**Assignment:**
From the first line of the data below through the line holding "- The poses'", write out each line exactly as it stands.
─── Records to process
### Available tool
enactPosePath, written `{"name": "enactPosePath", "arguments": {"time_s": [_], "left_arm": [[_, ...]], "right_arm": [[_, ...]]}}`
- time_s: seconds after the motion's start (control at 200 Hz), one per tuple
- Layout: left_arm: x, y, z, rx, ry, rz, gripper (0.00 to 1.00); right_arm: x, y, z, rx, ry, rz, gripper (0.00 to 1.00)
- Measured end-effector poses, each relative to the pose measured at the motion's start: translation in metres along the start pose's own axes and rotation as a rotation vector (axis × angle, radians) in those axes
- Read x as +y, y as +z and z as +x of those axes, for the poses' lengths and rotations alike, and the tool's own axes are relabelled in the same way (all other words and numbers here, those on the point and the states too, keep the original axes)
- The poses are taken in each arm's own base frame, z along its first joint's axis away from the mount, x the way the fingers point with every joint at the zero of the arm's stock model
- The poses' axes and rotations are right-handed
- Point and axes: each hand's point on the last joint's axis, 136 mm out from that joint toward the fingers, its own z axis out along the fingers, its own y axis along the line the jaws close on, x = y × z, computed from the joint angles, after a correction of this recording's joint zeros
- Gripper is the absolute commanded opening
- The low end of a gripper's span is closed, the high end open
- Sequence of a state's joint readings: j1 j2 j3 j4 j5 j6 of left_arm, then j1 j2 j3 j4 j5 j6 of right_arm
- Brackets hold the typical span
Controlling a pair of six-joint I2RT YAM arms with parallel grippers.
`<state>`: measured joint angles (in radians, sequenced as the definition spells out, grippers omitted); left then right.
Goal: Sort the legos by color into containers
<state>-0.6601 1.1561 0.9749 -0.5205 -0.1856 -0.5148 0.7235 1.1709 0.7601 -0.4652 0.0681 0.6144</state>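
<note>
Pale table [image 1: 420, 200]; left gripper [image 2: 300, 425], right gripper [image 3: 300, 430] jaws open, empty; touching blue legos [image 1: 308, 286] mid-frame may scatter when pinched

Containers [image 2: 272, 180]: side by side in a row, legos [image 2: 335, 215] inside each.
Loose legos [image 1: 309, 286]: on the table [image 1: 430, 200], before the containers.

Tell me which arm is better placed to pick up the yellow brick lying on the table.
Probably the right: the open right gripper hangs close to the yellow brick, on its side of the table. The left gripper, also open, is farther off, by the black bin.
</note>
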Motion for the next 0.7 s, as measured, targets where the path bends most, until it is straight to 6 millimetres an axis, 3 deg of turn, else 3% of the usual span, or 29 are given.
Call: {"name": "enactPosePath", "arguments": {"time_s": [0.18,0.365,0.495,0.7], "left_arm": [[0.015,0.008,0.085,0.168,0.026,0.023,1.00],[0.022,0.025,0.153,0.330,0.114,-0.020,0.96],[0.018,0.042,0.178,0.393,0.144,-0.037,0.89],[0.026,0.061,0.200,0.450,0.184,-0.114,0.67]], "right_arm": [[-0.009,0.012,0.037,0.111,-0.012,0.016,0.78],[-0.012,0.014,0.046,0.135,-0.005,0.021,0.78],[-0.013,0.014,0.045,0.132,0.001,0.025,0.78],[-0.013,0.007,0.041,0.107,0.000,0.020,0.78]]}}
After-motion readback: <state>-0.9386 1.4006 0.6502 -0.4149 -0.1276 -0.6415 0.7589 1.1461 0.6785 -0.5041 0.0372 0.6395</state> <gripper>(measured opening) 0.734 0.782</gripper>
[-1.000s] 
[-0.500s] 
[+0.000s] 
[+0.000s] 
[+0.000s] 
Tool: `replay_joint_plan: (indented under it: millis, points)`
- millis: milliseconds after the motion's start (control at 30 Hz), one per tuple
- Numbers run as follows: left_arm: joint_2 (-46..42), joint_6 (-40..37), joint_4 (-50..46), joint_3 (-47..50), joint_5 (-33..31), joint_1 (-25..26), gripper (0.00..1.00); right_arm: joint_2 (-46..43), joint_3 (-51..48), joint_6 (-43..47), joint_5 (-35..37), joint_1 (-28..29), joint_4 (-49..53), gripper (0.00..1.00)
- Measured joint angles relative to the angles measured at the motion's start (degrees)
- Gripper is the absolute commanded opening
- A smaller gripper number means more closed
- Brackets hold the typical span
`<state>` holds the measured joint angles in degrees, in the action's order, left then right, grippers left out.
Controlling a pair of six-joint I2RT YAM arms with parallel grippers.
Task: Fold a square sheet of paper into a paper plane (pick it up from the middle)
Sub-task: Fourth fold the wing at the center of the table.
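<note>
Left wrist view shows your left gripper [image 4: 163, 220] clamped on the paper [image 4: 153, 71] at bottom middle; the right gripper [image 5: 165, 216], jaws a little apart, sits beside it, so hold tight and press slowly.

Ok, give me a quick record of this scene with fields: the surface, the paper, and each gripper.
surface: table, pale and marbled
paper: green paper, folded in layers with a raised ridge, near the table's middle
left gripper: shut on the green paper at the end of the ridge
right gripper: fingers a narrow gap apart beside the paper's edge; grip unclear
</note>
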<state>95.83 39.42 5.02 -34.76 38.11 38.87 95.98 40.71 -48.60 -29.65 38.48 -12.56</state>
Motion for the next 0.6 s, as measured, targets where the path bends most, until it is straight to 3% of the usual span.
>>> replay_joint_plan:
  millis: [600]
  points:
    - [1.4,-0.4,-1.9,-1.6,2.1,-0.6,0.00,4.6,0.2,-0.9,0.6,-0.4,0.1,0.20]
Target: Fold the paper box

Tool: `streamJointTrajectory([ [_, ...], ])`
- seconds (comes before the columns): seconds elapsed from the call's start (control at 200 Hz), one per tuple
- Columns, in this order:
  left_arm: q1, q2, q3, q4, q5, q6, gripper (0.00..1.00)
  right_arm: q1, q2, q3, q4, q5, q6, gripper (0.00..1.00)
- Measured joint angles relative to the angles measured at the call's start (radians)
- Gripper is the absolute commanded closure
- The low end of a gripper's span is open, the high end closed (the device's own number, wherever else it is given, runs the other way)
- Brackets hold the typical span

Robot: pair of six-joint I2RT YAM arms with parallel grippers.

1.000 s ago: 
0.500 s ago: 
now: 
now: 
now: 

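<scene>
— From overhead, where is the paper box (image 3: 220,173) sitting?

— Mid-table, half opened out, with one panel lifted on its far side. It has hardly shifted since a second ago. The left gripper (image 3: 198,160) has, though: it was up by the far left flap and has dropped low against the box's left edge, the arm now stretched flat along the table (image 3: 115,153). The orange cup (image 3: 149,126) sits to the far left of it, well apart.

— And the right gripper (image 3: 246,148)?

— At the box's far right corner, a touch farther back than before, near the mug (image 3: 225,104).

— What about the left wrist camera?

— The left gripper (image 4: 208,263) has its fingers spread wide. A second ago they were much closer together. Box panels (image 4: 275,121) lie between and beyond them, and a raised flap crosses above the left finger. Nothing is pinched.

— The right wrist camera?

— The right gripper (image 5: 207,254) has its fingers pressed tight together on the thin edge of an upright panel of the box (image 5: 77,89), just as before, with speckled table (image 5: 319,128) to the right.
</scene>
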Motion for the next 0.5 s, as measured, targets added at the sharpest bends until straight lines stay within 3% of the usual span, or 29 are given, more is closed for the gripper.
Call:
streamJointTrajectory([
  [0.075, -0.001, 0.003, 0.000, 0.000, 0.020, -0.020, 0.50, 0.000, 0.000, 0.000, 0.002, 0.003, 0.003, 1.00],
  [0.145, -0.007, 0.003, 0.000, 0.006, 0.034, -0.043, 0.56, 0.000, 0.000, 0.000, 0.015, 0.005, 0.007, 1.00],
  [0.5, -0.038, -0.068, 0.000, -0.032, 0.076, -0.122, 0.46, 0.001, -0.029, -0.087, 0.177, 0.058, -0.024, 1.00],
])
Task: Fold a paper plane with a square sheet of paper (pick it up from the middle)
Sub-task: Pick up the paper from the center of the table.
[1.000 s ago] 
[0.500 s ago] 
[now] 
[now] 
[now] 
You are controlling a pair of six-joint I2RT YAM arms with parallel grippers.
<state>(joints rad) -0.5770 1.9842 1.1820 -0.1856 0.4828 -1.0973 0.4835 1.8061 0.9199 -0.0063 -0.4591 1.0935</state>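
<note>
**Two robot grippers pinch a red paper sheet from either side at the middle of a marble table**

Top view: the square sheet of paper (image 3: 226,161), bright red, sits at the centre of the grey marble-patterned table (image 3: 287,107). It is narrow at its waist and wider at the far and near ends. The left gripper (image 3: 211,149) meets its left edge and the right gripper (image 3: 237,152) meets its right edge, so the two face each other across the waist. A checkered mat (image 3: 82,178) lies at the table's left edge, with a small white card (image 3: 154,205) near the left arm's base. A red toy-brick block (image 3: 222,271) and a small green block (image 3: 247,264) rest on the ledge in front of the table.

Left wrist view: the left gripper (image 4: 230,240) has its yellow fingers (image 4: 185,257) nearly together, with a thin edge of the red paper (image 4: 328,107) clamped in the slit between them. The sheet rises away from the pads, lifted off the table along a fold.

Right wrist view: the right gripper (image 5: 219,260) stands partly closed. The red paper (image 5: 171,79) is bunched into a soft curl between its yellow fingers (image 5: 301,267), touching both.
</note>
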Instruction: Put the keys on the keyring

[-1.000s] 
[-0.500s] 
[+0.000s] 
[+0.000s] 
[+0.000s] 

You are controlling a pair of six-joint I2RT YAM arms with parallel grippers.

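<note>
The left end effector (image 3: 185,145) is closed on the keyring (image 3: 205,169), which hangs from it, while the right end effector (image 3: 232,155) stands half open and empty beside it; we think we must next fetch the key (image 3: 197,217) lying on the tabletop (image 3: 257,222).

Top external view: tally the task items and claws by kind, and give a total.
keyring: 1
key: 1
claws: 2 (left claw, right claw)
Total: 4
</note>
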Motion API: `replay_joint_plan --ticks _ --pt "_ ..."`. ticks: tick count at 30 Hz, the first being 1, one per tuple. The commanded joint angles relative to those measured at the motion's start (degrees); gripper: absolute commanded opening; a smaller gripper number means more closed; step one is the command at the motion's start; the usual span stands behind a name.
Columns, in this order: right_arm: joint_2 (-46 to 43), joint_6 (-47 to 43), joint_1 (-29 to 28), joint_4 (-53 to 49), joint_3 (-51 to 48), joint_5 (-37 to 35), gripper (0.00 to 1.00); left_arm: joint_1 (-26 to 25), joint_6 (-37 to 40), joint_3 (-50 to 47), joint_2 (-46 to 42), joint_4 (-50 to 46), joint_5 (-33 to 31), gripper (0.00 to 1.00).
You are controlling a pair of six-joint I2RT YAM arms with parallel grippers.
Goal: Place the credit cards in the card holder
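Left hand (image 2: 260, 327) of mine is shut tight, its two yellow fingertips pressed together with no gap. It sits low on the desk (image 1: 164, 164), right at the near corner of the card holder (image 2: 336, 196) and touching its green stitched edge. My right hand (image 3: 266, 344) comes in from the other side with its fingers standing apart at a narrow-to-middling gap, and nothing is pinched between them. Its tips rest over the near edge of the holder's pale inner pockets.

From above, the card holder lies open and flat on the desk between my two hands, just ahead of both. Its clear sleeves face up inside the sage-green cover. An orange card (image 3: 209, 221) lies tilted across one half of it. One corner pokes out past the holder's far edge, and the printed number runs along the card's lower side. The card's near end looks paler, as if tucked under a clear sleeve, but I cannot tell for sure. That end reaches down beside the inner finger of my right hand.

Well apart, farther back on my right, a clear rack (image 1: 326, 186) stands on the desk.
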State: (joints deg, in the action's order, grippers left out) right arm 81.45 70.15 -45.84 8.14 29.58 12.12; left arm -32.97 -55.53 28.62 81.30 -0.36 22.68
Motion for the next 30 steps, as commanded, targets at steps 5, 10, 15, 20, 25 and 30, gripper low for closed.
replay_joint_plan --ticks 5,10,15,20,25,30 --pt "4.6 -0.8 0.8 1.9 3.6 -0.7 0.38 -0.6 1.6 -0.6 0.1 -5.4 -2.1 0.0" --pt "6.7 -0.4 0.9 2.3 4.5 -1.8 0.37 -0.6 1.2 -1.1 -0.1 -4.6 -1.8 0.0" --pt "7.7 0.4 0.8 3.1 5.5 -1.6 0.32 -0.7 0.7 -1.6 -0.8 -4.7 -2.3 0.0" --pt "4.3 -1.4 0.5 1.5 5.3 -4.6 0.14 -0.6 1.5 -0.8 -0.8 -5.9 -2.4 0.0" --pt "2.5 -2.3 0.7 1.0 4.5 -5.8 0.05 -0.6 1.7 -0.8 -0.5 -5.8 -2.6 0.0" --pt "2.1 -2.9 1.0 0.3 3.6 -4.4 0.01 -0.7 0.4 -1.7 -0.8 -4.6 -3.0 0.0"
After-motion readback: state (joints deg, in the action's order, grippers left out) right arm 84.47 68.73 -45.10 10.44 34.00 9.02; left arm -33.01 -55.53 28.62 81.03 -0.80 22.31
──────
**Result of the exercise:**
### Available tool
enactPosePath, written `{"name": "enactPosePath", "arguments": {"time_s": [_], "left_arm": [[_, ...]], "right_arm": [[_, ...]]}}`
- time_s: seconds after the motion's start (control at 200 Hz), one per tuple
- Layout: left_arm: x, y, z, rx, ry, rz, gripper (0.00 to 1.00); right_arm: x, y, z, rx, ry, rz, gripper (0.00 to 1.00)
- Measured end-effector poses, each relative to the pose measured at the motion's start: translation in metres along the start pose's own axes and rotation as a rotation vector (axis × angle, radians) in those axes
- Read x as +y, y as +z and z as +x of those axes, for the poses' lengths and rotations alike, and the tool's own axes are relabelled in the same way (all other words and numbers here, those on the point and the states too, keep the original axes)
- The poses are taken in each arm's own base frame, z along its first joint's axis away from the mount, x the way the fingers point with every joint at the zero of the arm's stock model
- The poses' axes and rotations are right-handed

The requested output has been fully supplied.